What you should do
Once the pictures are removed, output the remaining entries exactly as given.

Material provided Start Marker

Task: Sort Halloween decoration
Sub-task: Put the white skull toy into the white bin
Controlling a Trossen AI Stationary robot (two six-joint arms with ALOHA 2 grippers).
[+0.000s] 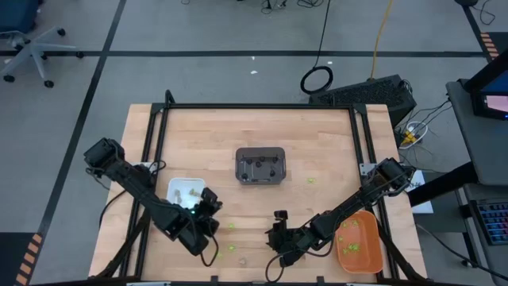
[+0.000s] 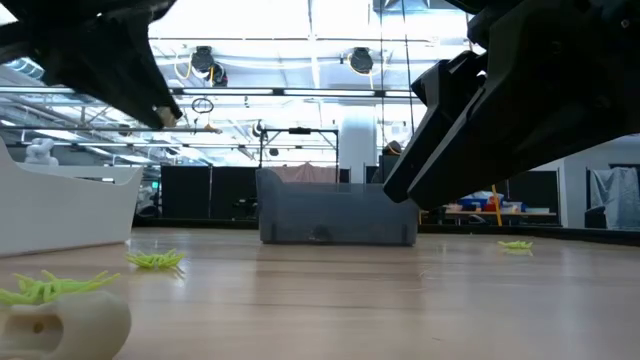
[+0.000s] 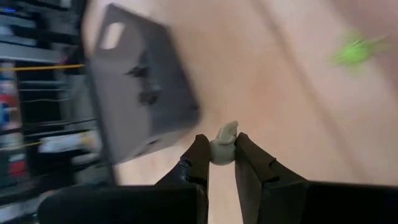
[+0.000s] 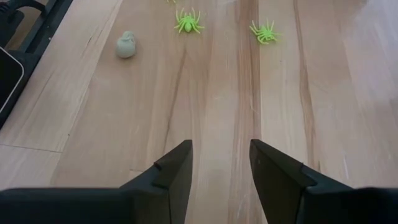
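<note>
Left end effector (image 1: 208, 208), seen from above, hangs just beside the white rectangular plastic tray (image 1: 176, 184) that holds pale tan trinkets (image 1: 187, 193); if it lets go short of the tray's rim, its load would likely land on the wooden desk (image 1: 317, 143). Right end effector (image 1: 279, 230) waits between that tray and the orange rectangular tray (image 1: 367, 230).

Across the desk at its own height, a tan skull-like trinket (image 2: 62, 322) and lime-green plastic spiders (image 2: 155, 260) lie in front of the white tray, loose.

From the left wrist, the fingers (image 3: 198, 160) pinch a small tan trinket (image 3: 222, 147) by its lower part only; such a shallow hold could slip.

From the right wrist, the jaws stand apart and empty, well short of a tan piece (image 4: 126, 45) and two green spiders (image 4: 186, 22).
</note>
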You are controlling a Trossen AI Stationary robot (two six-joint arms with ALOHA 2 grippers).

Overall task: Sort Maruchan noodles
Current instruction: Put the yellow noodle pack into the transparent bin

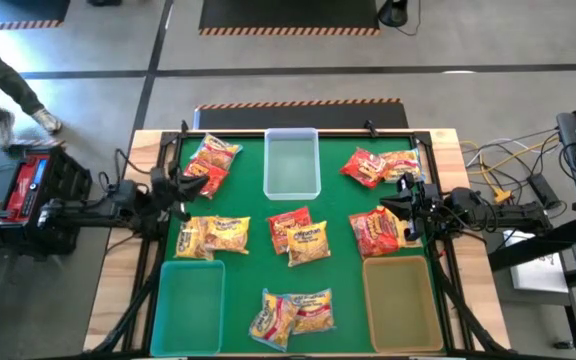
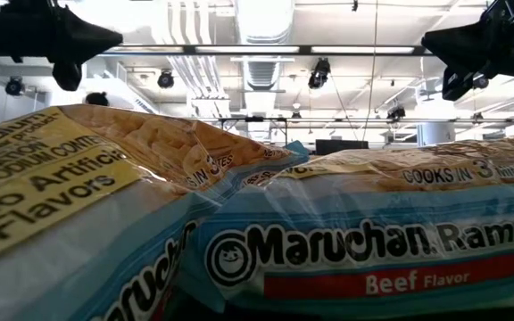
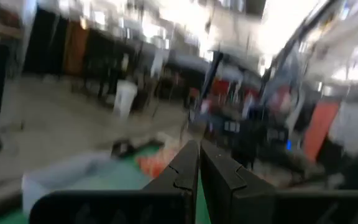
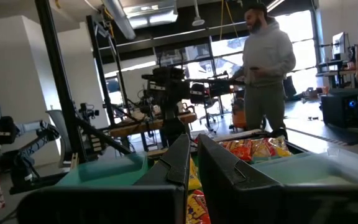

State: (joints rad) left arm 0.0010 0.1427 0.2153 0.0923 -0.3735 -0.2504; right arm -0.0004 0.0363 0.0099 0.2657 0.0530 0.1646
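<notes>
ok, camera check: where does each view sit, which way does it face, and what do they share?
High: overhead, straight down on the green mat; both arms show, left gripper, right gripper.
Low: table height, level, behind a Beef packet; arms overhead.
Left wrist: above the table, facing the room; own shut fingers.
Right wrist: same; own shut fingers, a person.
High and right wrist share the clear bin.

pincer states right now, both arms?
Left pincer: shut, empty, above the table's left side.
Right pincer: shut, empty, above the right side.
</notes>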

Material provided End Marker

Answer to this task
Task: Sort Halloween decoration
Sub-task: Put the white skull toy into the white bin
Controlling a Trossen AI Stationary robot (two six-joint arms with ALOHA 2 grippers).
[+0.000s] 
[+0.000s] 
[+0.000s] 
[+0.000s] 
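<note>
Left end effector (image 1: 208, 208), seen from above, hangs just beside the white rectangular plastic tray (image 1: 176, 184) that holds pale tan trinkets (image 1: 187, 193); if it lets go short of the tray's rim, its load would likely land on the wooden desk (image 1: 317, 143). Right end effector (image 1: 279, 230) waits between that tray and the orange rectangular tray (image 1: 367, 230).

Across the desk at its own height, a tan skull-like trinket (image 2: 62, 322) and lime-green plastic spiders (image 2: 155, 260) lie in front of the white tray, loose.

From the left wrist, the fingers (image 3: 198, 160) pinch a small tan trinket (image 3: 222, 147) by its lower part only; such a shallow hold could slip.

From the right wrist, the jaws stand apart and empty, well short of a tan piece (image 4: 126, 45) and two green spiders (image 4: 186, 22).
</note>
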You are controlling a Trossen AI Stationary robot (two six-joint arms with ALOHA 2 grippers).

Overall task: Sort Maruchan noodles
Current instruction: Put the yellow noodle pack into the transparent bin


State: (joints rad) left arm 0.0010 0.1427 0.2153 0.0923 -0.3735 -0.2504; right arm -0.0004 0.0363 0.0099 0.2657 0.0530 0.1646
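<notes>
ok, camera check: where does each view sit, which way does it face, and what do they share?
High: overhead, straight down on the green mat; both arms show, left gripper, right gripper.
Low: table height, level, behind a Beef packet; arms overhead.
Left wrist: above the table, facing the room; own shut fingers.
Right wrist: same; own shut fingers, a person.
High and right wrist share the clear bin.

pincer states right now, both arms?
Left pincer: shut, empty, above the table's left side.
Right pincer: shut, empty, above the right side.
</notes>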

The answer is now complete.